I always find the topic of factions in the Federalist Paper no. 10 very interesting. Written only 11 years after the signing of the Declaration of Independence, it shows a distinct fear of an uprising against the newly formed government. This fear was so great that the time was taken to write an entire paper on how to quash any kind of faction despite size or type
When the Declaration of Independence was written, our country was, itself, a faction of people escaping the tyranny of England. We listed our grievances against the King and created our own, new society. Yet we found ourselves, a short 11 years later, fearing that the same thing would happen within our new and great nation. We were still too young of a country to trust ourselves and our new government and values.

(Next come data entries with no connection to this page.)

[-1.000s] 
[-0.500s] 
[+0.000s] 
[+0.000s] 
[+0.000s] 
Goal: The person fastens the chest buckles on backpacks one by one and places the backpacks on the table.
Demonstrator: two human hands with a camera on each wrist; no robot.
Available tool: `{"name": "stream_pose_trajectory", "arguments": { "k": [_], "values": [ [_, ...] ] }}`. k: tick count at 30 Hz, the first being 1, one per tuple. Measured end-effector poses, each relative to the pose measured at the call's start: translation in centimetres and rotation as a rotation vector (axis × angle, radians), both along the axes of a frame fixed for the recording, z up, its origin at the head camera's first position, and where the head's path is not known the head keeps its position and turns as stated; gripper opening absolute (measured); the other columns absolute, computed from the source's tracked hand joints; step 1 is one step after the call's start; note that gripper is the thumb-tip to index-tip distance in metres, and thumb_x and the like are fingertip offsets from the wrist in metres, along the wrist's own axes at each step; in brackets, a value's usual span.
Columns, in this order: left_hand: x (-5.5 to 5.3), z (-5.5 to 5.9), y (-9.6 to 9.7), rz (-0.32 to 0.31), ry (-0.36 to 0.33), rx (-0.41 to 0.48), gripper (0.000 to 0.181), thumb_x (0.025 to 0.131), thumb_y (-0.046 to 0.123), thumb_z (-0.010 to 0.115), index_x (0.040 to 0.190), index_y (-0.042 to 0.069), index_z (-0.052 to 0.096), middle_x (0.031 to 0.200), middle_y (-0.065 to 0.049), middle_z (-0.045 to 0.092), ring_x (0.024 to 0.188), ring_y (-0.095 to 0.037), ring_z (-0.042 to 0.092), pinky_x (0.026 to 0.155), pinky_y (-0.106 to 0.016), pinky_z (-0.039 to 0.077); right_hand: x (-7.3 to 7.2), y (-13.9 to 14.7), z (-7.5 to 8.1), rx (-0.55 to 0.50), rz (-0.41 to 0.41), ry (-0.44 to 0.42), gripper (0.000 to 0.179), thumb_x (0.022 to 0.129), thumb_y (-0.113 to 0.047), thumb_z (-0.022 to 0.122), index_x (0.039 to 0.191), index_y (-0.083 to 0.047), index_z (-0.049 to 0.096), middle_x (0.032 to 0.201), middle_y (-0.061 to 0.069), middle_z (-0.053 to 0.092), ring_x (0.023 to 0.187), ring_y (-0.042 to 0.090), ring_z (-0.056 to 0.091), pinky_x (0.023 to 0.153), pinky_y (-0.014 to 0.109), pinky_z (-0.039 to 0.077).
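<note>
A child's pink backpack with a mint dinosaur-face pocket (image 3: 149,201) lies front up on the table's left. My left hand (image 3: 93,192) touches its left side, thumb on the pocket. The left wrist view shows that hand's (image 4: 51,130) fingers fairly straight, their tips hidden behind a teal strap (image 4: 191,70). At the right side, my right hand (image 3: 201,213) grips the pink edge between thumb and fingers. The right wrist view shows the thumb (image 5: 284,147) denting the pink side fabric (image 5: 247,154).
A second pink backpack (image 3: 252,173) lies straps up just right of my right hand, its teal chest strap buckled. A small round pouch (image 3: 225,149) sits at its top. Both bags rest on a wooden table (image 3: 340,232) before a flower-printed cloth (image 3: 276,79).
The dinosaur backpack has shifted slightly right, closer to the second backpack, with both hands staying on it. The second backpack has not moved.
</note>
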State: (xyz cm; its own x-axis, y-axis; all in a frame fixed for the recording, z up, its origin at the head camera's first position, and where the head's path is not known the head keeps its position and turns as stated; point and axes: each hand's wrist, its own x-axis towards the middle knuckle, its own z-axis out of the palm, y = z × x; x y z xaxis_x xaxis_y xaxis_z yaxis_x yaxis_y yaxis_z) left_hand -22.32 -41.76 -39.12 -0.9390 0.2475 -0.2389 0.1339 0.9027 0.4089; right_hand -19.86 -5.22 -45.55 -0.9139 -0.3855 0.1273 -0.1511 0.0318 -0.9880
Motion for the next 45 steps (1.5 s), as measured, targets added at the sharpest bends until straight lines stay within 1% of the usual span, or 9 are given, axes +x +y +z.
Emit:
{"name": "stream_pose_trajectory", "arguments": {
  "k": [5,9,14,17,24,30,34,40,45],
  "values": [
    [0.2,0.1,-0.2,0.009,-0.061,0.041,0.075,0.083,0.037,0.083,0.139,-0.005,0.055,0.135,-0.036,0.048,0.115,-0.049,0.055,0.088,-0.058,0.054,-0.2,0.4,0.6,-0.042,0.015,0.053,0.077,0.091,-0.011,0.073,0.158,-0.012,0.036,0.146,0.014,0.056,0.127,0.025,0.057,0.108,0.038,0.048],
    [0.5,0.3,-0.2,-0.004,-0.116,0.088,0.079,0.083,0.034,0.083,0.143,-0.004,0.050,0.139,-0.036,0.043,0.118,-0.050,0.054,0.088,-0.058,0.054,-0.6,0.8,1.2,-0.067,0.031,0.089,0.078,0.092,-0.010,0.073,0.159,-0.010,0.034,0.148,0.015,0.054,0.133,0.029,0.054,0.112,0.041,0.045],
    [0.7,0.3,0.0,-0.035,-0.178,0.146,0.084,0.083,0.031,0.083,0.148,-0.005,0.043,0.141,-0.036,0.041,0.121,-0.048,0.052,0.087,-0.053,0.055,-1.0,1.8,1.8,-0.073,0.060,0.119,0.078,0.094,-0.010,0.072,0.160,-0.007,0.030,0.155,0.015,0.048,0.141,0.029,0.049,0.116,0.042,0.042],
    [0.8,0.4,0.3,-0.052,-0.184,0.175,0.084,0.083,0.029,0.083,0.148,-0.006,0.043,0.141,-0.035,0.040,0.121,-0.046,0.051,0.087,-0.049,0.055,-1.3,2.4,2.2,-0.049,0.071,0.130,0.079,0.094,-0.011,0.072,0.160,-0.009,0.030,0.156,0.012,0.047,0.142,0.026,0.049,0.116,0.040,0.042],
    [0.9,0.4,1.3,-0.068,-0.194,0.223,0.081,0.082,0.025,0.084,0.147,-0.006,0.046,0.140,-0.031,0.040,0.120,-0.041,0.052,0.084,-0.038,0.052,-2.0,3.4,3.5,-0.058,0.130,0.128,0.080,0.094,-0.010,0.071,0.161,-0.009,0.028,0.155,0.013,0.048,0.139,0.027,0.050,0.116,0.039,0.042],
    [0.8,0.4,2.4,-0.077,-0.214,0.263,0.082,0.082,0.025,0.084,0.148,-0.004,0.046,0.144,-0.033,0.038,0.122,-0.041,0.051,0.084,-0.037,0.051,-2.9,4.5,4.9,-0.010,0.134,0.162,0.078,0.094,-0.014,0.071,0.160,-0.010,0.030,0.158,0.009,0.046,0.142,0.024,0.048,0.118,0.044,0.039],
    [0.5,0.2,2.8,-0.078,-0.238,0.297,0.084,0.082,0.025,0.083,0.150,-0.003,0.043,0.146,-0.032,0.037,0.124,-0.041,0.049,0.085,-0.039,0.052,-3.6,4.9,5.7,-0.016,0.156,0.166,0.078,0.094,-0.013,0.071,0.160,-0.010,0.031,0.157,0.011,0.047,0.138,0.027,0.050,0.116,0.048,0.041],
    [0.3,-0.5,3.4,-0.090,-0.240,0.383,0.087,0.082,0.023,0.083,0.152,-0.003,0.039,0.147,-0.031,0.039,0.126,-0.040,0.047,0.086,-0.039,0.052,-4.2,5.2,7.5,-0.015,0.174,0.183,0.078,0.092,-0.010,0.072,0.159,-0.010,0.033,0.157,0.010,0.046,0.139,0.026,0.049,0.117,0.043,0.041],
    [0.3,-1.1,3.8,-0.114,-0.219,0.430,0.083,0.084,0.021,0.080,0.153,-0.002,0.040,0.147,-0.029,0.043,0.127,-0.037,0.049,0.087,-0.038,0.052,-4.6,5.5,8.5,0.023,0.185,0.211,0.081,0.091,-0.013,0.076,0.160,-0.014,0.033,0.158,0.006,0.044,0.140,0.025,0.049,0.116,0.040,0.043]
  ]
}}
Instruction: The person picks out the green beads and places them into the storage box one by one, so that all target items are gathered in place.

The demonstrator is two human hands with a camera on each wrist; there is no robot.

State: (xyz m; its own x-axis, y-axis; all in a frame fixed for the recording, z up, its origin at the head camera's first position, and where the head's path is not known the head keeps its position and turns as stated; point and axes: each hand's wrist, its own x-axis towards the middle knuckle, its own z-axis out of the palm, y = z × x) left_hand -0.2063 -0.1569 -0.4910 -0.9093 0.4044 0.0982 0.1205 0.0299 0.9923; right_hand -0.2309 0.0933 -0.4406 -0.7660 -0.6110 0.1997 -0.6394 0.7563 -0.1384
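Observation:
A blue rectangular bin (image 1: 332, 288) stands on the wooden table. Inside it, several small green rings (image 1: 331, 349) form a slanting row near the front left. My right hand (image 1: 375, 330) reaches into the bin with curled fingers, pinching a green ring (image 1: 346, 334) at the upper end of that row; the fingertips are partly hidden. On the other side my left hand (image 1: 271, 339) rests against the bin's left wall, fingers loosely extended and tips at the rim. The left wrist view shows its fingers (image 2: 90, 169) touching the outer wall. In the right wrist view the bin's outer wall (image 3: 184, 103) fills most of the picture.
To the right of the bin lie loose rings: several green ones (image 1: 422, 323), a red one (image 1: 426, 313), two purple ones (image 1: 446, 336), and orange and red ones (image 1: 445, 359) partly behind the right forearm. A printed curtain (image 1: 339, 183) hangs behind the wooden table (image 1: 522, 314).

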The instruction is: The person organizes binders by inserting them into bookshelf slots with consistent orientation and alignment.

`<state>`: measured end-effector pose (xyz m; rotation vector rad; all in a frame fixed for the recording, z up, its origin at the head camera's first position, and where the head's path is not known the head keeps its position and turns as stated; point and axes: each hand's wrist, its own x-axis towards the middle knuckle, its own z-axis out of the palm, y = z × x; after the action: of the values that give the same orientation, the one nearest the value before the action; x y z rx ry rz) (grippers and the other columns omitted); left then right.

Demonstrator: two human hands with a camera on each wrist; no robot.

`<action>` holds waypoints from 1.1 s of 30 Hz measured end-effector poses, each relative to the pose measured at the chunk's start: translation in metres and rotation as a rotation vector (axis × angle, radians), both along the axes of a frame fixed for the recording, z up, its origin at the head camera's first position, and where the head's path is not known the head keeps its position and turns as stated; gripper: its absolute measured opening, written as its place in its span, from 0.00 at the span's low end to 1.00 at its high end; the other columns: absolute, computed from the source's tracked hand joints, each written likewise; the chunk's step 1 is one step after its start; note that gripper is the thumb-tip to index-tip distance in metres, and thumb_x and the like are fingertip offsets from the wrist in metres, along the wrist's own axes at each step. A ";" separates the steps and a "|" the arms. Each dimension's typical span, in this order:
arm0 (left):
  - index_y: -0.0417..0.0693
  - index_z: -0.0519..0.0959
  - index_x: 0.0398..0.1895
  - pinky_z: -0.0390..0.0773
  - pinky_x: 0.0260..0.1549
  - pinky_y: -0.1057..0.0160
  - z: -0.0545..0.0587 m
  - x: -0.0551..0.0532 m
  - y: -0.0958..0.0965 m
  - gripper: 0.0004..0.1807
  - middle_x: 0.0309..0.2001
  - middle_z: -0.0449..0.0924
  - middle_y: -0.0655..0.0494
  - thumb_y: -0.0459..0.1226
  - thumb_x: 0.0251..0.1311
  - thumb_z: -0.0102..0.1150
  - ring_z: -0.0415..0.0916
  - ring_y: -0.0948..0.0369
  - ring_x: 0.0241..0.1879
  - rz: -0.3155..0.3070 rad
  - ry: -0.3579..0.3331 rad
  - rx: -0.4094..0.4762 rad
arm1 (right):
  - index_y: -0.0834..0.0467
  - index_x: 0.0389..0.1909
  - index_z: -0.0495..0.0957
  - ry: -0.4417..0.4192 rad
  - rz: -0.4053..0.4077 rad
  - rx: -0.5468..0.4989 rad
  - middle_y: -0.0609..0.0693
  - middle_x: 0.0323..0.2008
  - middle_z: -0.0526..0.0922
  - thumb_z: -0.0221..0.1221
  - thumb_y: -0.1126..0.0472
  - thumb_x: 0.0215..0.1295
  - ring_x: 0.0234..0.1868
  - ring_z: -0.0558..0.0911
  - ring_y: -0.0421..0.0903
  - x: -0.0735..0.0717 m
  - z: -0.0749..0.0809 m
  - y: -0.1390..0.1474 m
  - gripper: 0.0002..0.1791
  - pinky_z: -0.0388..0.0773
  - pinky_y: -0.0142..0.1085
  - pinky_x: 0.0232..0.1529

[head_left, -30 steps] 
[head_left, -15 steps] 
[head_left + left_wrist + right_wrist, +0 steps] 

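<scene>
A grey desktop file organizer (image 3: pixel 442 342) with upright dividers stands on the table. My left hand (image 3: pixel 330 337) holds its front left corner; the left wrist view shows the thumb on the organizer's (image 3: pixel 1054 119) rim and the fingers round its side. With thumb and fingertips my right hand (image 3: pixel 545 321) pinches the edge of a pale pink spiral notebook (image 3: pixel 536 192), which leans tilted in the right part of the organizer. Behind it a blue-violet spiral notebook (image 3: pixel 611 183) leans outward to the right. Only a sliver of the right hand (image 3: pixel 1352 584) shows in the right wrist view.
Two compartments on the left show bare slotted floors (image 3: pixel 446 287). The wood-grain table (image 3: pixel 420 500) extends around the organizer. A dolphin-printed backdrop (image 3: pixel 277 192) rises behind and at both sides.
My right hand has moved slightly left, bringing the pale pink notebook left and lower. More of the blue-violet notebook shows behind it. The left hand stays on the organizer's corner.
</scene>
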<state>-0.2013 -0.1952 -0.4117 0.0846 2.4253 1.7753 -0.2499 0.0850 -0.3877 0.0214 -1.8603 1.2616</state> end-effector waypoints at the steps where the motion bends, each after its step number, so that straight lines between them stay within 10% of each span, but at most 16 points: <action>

You would think that 240 years later, we would’ve fully found our voice as a nation, yet here we are, in this time of political mayhem, fearing factions (#BlackLivesMatter, for example) as if they aren’t the reason we became a country. Federalists were the people who truly supported the Constitution, yet doesn’t the muting of factions directly contradict the first amendment in the Bill of Rights? Perhaps there are a great many more contradictions to be found within our country and within our presidential candidates. Where do building a wall and evading the law come into an oath to “preserve, protect, and defend” our Constitution?
Then again, haven’t we always found ourselves, as a country, in contradiction with our founding documents: writing “We The People” to include only the white male elite?
Declaration of Independence
The Federalist Papers, No. 10.
U.S. Constitution. Art. II, Sec. 7.
Thanks for your post. You have a really clear and compelling tone to your prose, which is great. I have two comments. 1) In addition to giving a summary of the reading, your post needs to include a discussion of some part of the assigned text and some part of a contemporary text (which you will also cite, quote from, and describe in your post). 2) I am not sure that factions are quite the same thing as an uprising. The Federalist papers are not necessarily in response to the Declaration of Independence. They are written to support the U.S. Constitution, which especially with the Bill of Rights is more explicit about preserving the people’s right to question government and/or should the government be found to persistently violate the rights as enumerated in the constitution to overthrow that government and establish a new one according to the natural rights. I think you are getting at something very important about the early (and continuing) concern regarding factions, but you need to push further. I think some more nuanced attention to word choice and definitions might help. Some questions to ask: What is a faction? How is it different from a colony (you stated that the colonies were once factions)? How is the relationship between factions, revolutionaries, and tyrants?